_What this task involves_.
Word for word, restate the listing; omit the pictures.

_Provided information_.

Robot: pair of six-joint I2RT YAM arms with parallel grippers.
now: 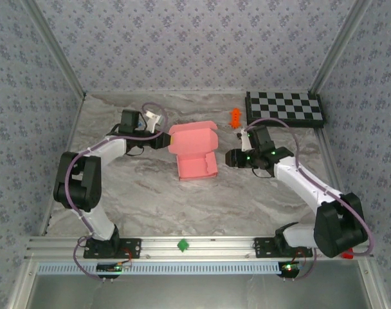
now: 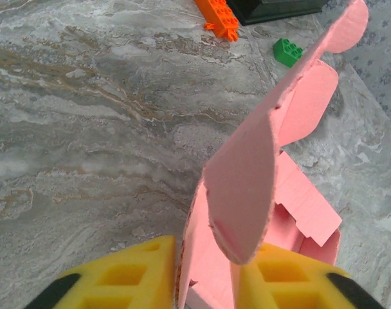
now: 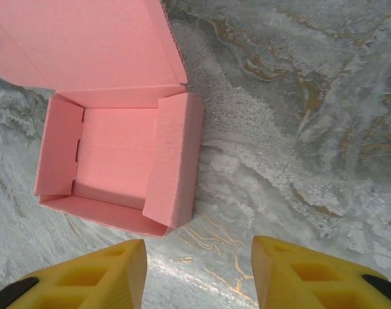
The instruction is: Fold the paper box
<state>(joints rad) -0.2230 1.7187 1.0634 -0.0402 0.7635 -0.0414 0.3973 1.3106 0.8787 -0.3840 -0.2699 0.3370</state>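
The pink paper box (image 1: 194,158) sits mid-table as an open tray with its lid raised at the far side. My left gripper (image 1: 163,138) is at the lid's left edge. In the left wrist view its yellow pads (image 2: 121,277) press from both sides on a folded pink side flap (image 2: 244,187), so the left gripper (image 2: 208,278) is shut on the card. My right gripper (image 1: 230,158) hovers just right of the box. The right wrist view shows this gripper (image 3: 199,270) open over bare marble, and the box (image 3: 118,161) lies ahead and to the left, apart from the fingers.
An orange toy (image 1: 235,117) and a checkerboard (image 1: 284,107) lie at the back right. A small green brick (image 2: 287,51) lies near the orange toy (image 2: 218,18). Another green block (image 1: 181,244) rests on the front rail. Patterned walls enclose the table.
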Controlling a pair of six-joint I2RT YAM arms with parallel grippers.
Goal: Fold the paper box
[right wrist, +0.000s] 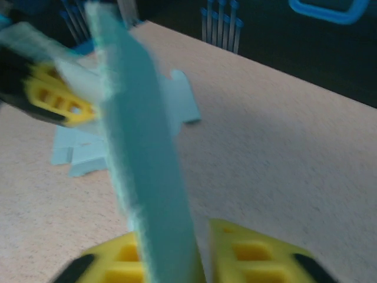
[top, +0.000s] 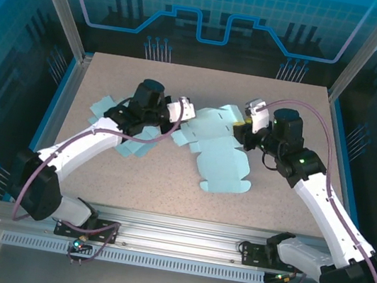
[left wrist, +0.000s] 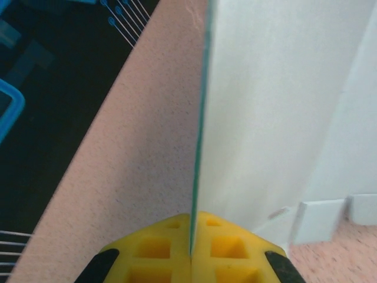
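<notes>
The paper box (top: 221, 154) is a light blue die-cut sheet lying mostly flat in the middle of the table, its far edge lifted between the two arms. My left gripper (top: 188, 110) is shut on a thin upright panel of it, seen edge-on (left wrist: 199, 165) between the yellow fingers (left wrist: 165, 244). My right gripper (top: 244, 127) holds its jaws a little apart around another raised panel (right wrist: 147, 165). That panel leans on the left finger (right wrist: 121, 262), with a gap to the right finger (right wrist: 247, 250). The left gripper's yellow fingers (right wrist: 56, 97) show beyond it.
More light blue cut sheets (top: 105, 109) lie under the left arm, also seen flat on the table (right wrist: 76, 156). Metal frame posts (top: 62, 10) stand at the table's far corners. A slotted rail (top: 182, 227) runs along the near edge.
</notes>
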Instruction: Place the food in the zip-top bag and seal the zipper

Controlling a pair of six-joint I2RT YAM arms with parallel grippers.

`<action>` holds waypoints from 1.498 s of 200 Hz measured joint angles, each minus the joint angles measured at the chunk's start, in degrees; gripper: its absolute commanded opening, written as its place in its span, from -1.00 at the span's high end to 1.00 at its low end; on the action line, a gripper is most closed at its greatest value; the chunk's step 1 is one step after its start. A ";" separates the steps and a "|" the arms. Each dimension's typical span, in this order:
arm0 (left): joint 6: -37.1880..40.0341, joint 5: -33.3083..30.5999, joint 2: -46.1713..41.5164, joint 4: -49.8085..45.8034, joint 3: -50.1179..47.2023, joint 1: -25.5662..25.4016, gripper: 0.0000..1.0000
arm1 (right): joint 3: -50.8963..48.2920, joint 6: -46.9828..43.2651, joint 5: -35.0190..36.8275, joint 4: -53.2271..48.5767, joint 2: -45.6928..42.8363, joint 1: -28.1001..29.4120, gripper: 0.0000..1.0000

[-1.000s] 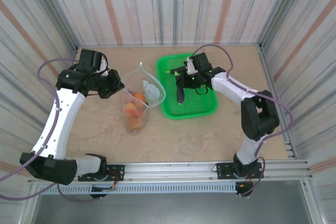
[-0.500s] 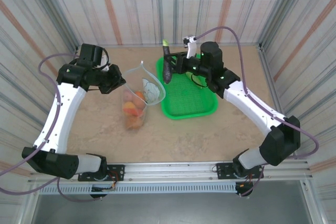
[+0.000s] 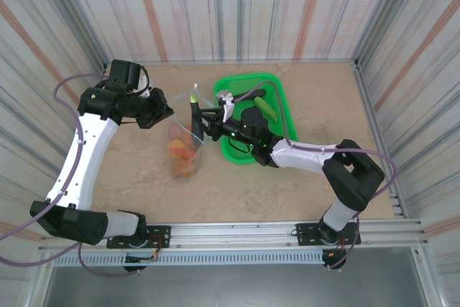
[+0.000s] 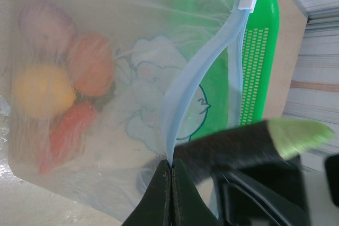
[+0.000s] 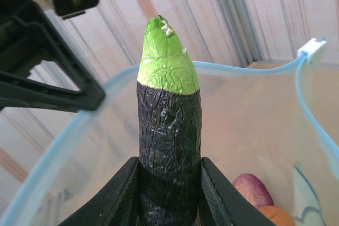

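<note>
Tan table [image 3: 309, 177] between striped walls: eggplant at the bag's mouth.
The right gripper [image 5: 169, 181], jaws partly closed, clamps the dark eggplant [image 5: 169, 125] by its base, with the zip-top bag [image 4: 106, 130] gaping just ahead of its fingers. It should carry the tip well past the rim before releasing. The left gripper [image 4: 170, 183], fully closed, pinches the zipper [image 4: 196, 88] and holds the mouth open.

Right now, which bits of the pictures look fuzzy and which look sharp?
Left wrist view: the eggplant is smeared and fuzzy, and the food looks milky through the zip-top bag. Right wrist view: the eggplant is sharp, wrinkles and all, the striped wall behind it soft. Top external view: even light, soft shadows.
</note>
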 measured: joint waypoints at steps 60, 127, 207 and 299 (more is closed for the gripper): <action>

_Answer space_.
Robot: pair of six-joint I2RT YAM arms with parallel grippers.
now: 
now: 
now: 
The instruction is: Fold the paper box
<state>(joints rad) -0.2230 1.7187 1.0634 -0.0402 0.7635 -0.0414 0.3973 1.3106 0.8787 -0.3840 -0.2699 0.3370</state>
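The pink paper box (image 1: 194,158) sits mid-table as an open tray with its lid raised at the far side. My left gripper (image 1: 163,138) is at the lid's left edge. In the left wrist view its yellow pads (image 2: 121,277) press from both sides on a folded pink side flap (image 2: 244,187), so the left gripper (image 2: 208,278) is shut on the card. My right gripper (image 1: 230,158) hovers just right of the box. The right wrist view shows this gripper (image 3: 199,270) open over bare marble, and the box (image 3: 118,161) lies ahead and to the left, apart from the fingers.
An orange toy (image 1: 235,117) and a checkerboard (image 1: 284,107) lie at the back right. A small green brick (image 2: 287,51) lies near the orange toy (image 2: 218,18). Another green block (image 1: 181,244) rests on the front rail. Patterned walls enclose the table.
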Controlling a pair of six-joint I2RT YAM arms with parallel grippers.
Goal: Fold the paper box
[right wrist, +0.000s] 
[top, +0.000s] 
[left wrist, +0.000s] 
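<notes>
The paper box (top: 221, 154) is a light blue die-cut sheet lying mostly flat in the middle of the table, its far edge lifted between the two arms. My left gripper (top: 188, 110) is shut on a thin upright panel of it, seen edge-on (left wrist: 199, 165) between the yellow fingers (left wrist: 165, 244). My right gripper (top: 244, 127) holds its jaws a little apart around another raised panel (right wrist: 147, 165). That panel leans on the left finger (right wrist: 121, 262), with a gap to the right finger (right wrist: 247, 250). The left gripper's yellow fingers (right wrist: 56, 97) show beyond it.
More light blue cut sheets (top: 105, 109) lie under the left arm, also seen flat on the table (right wrist: 76, 156). Metal frame posts (top: 62, 10) stand at the table's far corners. A slotted rail (top: 182, 227) runs along the near edge.
</notes>
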Instruction: Place the food in the zip-top bag and seal the zipper

Controlling a pair of six-joint I2RT YAM arms with parallel grippers.

`<action>` holds waypoints from 1.498 s of 200 Hz measured joint angles, each minus the joint angles measured at the chunk's start, in degrees; gripper: its absolute commanded opening, written as its place in its span, from -1.00 at the span's high end to 1.00 at its low end; on the action line, a gripper is most closed at its greatest value; the chunk's step 1 is one step after its start. A ";" separates the steps and a "|" the arms. Each dimension's typical span, in this order:
arm0 (left): joint 6: -37.1880..40.0341, joint 5: -33.3083..30.5999, joint 2: -46.1713..41.5164, joint 4: -49.8085..45.8034, joint 3: -50.1179..47.2023, joint 1: -25.5662..25.4016, gripper: 0.0000..1.0000
arm1 (right): joint 3: -50.8963..48.2920, joint 6: -46.9828..43.2651, joint 5: -35.0190..36.8275, joint 4: -53.2271..48.5767, joint 2: -45.6928..42.8363, joint 1: -28.1001..29.4120, gripper: 0.0000..1.0000

[-1.000s] 
[-0.500s] 
[+0.000s] 
[+0.000s] 
[+0.000s] 

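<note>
Tan table [image 3: 309, 177] between striped walls: eggplant at the bag's mouth.
The right gripper [image 5: 169, 181], jaws partly closed, clamps the dark eggplant [image 5: 169, 125] by its base, with the zip-top bag [image 4: 106, 130] gaping just ahead of its fingers. It should carry the tip well past the rim before releasing. The left gripper [image 4: 170, 183], fully closed, pinches the zipper [image 4: 196, 88] and holds the mouth open.

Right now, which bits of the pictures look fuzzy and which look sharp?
Left wrist view: the eggplant is smeared and fuzzy, and the food looks milky through the zip-top bag. Right wrist view: the eggplant is sharp, wrinkles and all, the striped wall behind it soft. Top external view: even light, soft shadows.
</note>
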 measured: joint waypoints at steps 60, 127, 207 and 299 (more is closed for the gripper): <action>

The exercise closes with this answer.